When Scottish and Irish immigrants arrived in the US in the 1800s, they brought their Halloween customs with them and these gradually merged with local harvest festivals. Families would gather around a fire telling ghost stories and playing games such as bobbing for apples. Originally, they carved scary faces on turnips to ward off evil spirits but in America they preferred to use pumpkins which were readily available and easier to carve. They are known as Jack-o’-lantern after an Irish folktale about Stingy Jack who tricked the devil. This unsavory character was denied entrance to both heaven and hell.

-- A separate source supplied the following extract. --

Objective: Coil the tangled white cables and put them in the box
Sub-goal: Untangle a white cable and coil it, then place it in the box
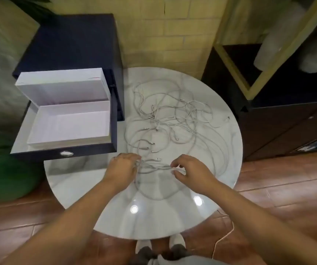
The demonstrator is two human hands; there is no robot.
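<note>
One round white marble counter (163, 217) carries a single tangle of thin white cables (169, 115) that is too knotted to count. Two grips work its near edge: the left grip (122, 167) and right grip (191, 169) each pinch a strand (154, 166) stretched between them. One open white cardboard box (67, 125) sits to the left in one pulled-out dark drawer (39, 153), beside the counter.

Forearms (88, 211) bare along their full visible length, left hand (123, 167) and right hand (190, 169) uncovered. Footwear at near edge: white shoes (176, 240), rounded toes. Dark grey socks (144, 253) above. Light grey trouser fabric (173, 262) nearest.
</note>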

The devil condemned Jack to roam on earth for eternity and sent him off with only a burning coal to light his way. Carved Jack-o’-lanterns lit with embers or candles were placed at windows and doors to frighten off wandering evil spirits like Jack.

Cinderella Pumpkins

Jack-o'-lanterns were the most popular symbol of Halloween on greeting cards made for the American market by the British publisher, Raphael Tuck, in the early 1900s. Although round orange pumpkins are often favored for Halloween, there are over 30 varieties in different shapes, sizes, and colors. One of the best for baking is the Cinderella pumpkin, a large flat shape that originated in France and is named after the Disney film of 1950. Cinderella’s fairy godmother transformed a pumpkin into a magical coach but warned it would turn back to its original form at the stroke of midnight.

Pumpkins in Pottery

Pumpkins and gourds have inspired ceramic artists to explore the forms and textures of the fruits. During the Art Nouveau era, adventurous potters began creating ribbed and squashed pots inspired by nature. Edwin Martin, one of the Martin Brothers, manipulated the clay to create abstract textures derived from animals and vegetables. Edwin visited the London Zoo, Kew Gardens, and the Natural History Museum to observe nature and source ideas. Salt-glazed stoneware vases with surface patterns of skin, scales, fur, and fruits emerged from their kilns in the 1890s. The restrained color palette, stylized shapes, and matt surfaces of these naturalistic designs appealed to the aesthetic of the Arts & Crafts movement and attracted a new audience to the Martin Brothers pottery. By the early 1900s, their work rivaled the abstract designs of the more famous French studio potters.

Local potter, Alex Meiklejohn is a huge fan of the Martin Brothers and he visits WMODA regularly to explore the collection and study their glaze effects. He specializes in miniature pottery and he often demonstrates the art of throwing ceramic art on the potter’s wheel. Alex has created tiny Jack-o’-lanterns, less than an inch tall, for Halloween décor in dollhouses.

The Royal Doulton Potteries in London also experimented with natural forms and textures, particularly in the work of Harry Simeon. Like many potters of his day, he looked to China for inspiration where gourds have a symbolic meaning as well as a practical purpose. Gourds have been dried and used for transporting water, wine, medicines, and magic potions for thousands of years but in Chinese culture they are decorated as an art form and used as charms to scare away evil spirits and diseases. In some areas of China during Autumn festivals, the fast-growing gourds are taken from the fields and displayed at home in the hope of bearing more children.

Pottery shapes in the gourd forms were popular in China and were copied by the Royal Doulton Potteries when they produced their reduction-fired rouge flambé glazes. Pumpkin and calabash shapes were favorites of the Art Director, Charles Noke, and he decorated them in many experimental glazes.

Pumpkins in Glass

Pumpkins and gourds have inspired the glass artists at WMODA to create seasonal table decorations for Halloween and Thanksgiving. Check out the blown and molded glass pumpkins by Rob Stern and Josh Fradis - they make excellent gifts for the calorie-conscious during the Holidays instead of a pumpkin pie!